Ukraine’s Paralympic medallist Oksana Boturchuk, a star on the track and red carpet

From the red carpet in Kyiv to the red track in Tokyo, the 2008 Paralympic champion continues to inspire audiences worldwide 21 Sep 2021
Women being interviewed
A film about Ukrainian sprinter Oksana Boturchuk was released in August 2021
By Lee Reaney | For the IPC

Just weeks before boarding the plane to Japan to compete in her fourth straight Paralympic Games, Oksana Boturchuk was trotting it on the red carpet with some of Ukraine’s biggest celebrities.

A feature film based on her life ‘Pulse’ was released in cinemas in August, recounting how the aspiring Olympic hopeful had to adapt her dreams after losing much of her sight in an auto accident, to becoming a 100m Paralympic champion in 2008.

At 36, having taken three silver medals at Tokyo 2020 in the T12 class, Boturchuk has been in the shadows of Cuba’s ace Omara Durand – the fastest female Paralympian. But ‘Pulse’ has reminded that the Ukrainian’s story should not be forgotten, and one that stood out to director Serhiy Chebatarenko, who picked out the script and worked with producer Egor Olesov to get the film made. 

“This is an incredible event for our family,” Boturchuk said. “Thanks to them (Chebatarenko and Olesov), everyone learned about my life. It’s nice that people are inspired [by my story] to achieve goals, to play sports – especially children, that’s the main point.”

The premiere attracted some of the biggest names in Ukrainian sport, including former world heavyweight boxing champion and Kyiv mayor Vitali Klitschko and President of the Ukrainian National Paralympic Committee, Valery Sushkevych.


Ukraine has produced some top Paralympic stars and finished among the top teams on the medals tables at the Games, third at Rio 2016 and sixth at Tokyo 2020. 

Seeing this interest, went all out in the film’s production and was able to attract some of Ukraine’s biggest celebrities to the project. 

Among the star actors are Stanislav Boklan, who plays Boturchuk’s coach.
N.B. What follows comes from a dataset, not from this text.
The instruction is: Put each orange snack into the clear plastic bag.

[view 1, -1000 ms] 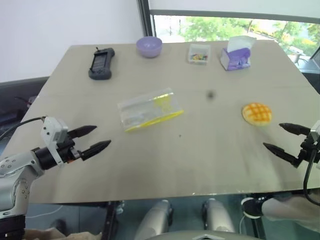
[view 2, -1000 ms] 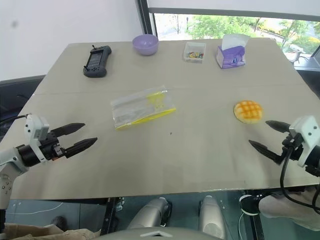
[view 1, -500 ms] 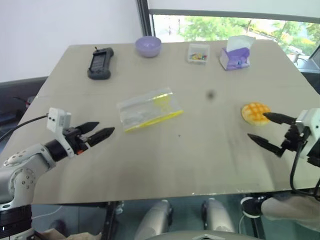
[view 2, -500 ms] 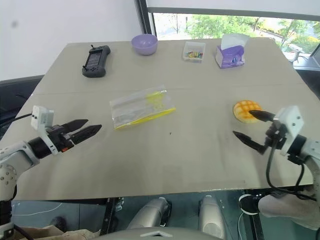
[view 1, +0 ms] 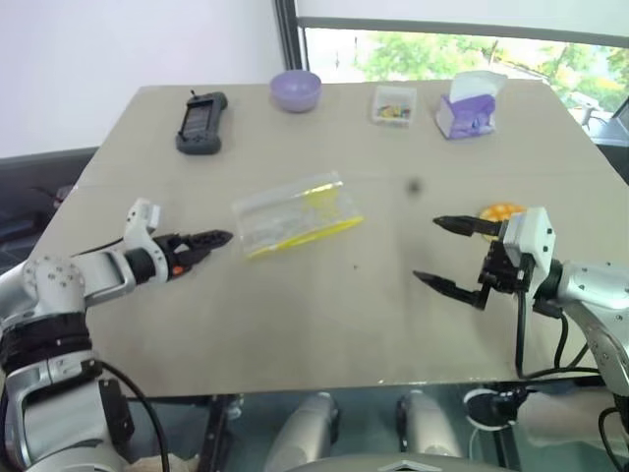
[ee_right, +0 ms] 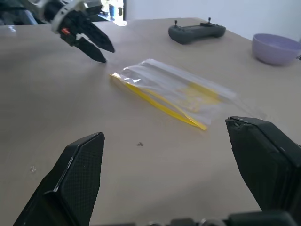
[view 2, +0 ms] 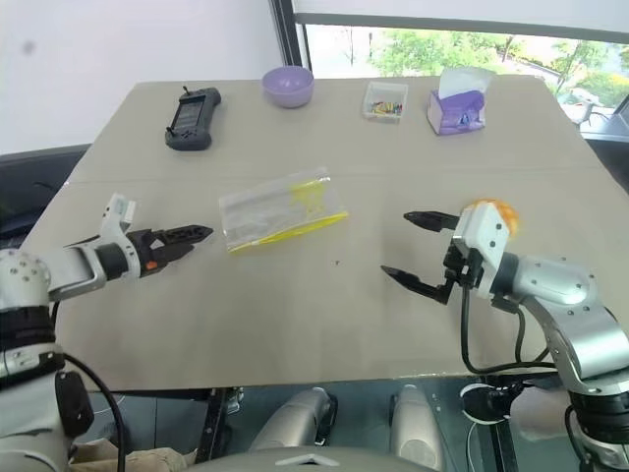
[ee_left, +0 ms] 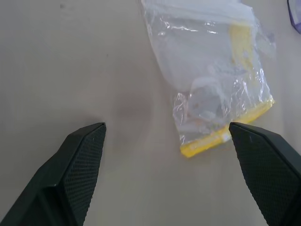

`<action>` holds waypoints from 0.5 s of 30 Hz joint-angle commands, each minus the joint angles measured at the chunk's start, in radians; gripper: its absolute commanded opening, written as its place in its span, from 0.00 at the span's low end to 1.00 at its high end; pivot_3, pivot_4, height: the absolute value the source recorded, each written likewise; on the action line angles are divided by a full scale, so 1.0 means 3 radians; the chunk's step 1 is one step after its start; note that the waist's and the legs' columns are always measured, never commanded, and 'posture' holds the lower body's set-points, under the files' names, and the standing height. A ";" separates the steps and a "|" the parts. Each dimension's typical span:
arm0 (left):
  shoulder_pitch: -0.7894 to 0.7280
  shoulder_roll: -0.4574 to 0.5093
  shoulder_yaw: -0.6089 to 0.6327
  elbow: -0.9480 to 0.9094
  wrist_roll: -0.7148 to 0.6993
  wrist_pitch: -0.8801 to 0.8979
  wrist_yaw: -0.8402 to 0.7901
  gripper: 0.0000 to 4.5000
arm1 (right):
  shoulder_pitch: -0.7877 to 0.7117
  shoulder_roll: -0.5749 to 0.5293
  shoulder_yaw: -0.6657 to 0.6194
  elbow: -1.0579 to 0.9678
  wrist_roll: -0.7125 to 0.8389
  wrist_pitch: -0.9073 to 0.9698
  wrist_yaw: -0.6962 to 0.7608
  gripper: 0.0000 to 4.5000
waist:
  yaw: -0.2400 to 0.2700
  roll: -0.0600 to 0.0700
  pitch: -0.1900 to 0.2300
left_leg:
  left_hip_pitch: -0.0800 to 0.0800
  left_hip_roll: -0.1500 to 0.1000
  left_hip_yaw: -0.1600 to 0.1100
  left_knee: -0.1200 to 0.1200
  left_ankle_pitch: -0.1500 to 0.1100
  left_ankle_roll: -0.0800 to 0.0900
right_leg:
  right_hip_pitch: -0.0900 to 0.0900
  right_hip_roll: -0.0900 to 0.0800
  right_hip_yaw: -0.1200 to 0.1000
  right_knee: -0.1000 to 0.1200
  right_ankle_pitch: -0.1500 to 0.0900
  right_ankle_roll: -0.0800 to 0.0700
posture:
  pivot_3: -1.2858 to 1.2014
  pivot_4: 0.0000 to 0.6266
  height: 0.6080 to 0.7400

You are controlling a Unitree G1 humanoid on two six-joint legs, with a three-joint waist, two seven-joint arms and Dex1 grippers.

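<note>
Both pincers stand wide and hold nothing. Left pincer [view 1: 218, 238] hangs low over the beige counter [view 1: 324, 324], its tips pointing at the near short end of the flat clear plastic bag with the yellow strip [view 1: 297, 215], just beside it and not touching. Right pincer [view 1: 439, 255] hovers above the counter's right half, pointing toward the bag. Behind its white wrist block, the round golden-orange bun [view 1: 500, 210] lies mostly hidden.

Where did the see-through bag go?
The clear plastic bag lies flat in the middle of the table, just ahead of the left gripper in the head views.
</note>
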 commanded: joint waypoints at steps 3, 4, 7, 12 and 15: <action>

TV icon Liliya Rebrek plays Boturchuk’s first coach when she got started.

Newcomer Nataliya Babenko landed the lead role of Boturchuk. She trained six months for the role, running two to three hours a day, five to six times a week. The actress even met the athlete and took part in her training sessions. 

“I spoke to Oksana about it (learning to play someone with a vision impairment),” Babenko said, adding, “She gave me some pointers and I would practice in my apartment. But I knew where things were. It was when I was outside that it really sunk in.”


Boturchuk said she got lost in the film’s story and production: “For the first moments, I confess, I compared myself to [Babenko]. But then, the film took over so much that I forgot about everything. Nataliya had a very difficult role and coped with it 100 per cent - she is very talented.”

Boturchuk did more than just guide Babenko. She worked with screenwriters Yaroslav Wojcieszek and Maxim Chernysh on the script and with actors and crew to replicate authentic professional training sessions.

“Honestly, I was very worried about seeing myself on screen, to see my life from the outside. But the film was shot so well that I only have pleasant feelings,” the four-time Paralympian said. “Many scenes went well – family scenes, my relationship with my sister, the scenes of love with Serhiy completely conveyed our relationship – as if in the heat of the moment! And, of course, with coach Sorochan – played so well by Stanislav. The first viewing left me only in tears.”


The film, however, does not portray everything. Being released before Tokyo 2020, Boturchuk real red carpet was running down the Olympic Stadium in Tokyo in hopes for her first Paralympic gold in 13 years.

But it would be a tough feat, with Cuba’s Omara Durand having dominated the class since London 2012. Additionally, she was dealing with an Achilles injury and needed to be cautious in the lead-up to Tokyo. 


In Tokyo, Boturchuk finished behind Durand for silvers in the 100m, 200m and 400m T12.

“If the Paralympic team had not been created, my dream of a medal would have always remained a dream,” she said. “So, I’m infinitely grateful to Valery and the whole Paralympic family – because of you all the dreams of people like me, with hard work and support, can become a reality.”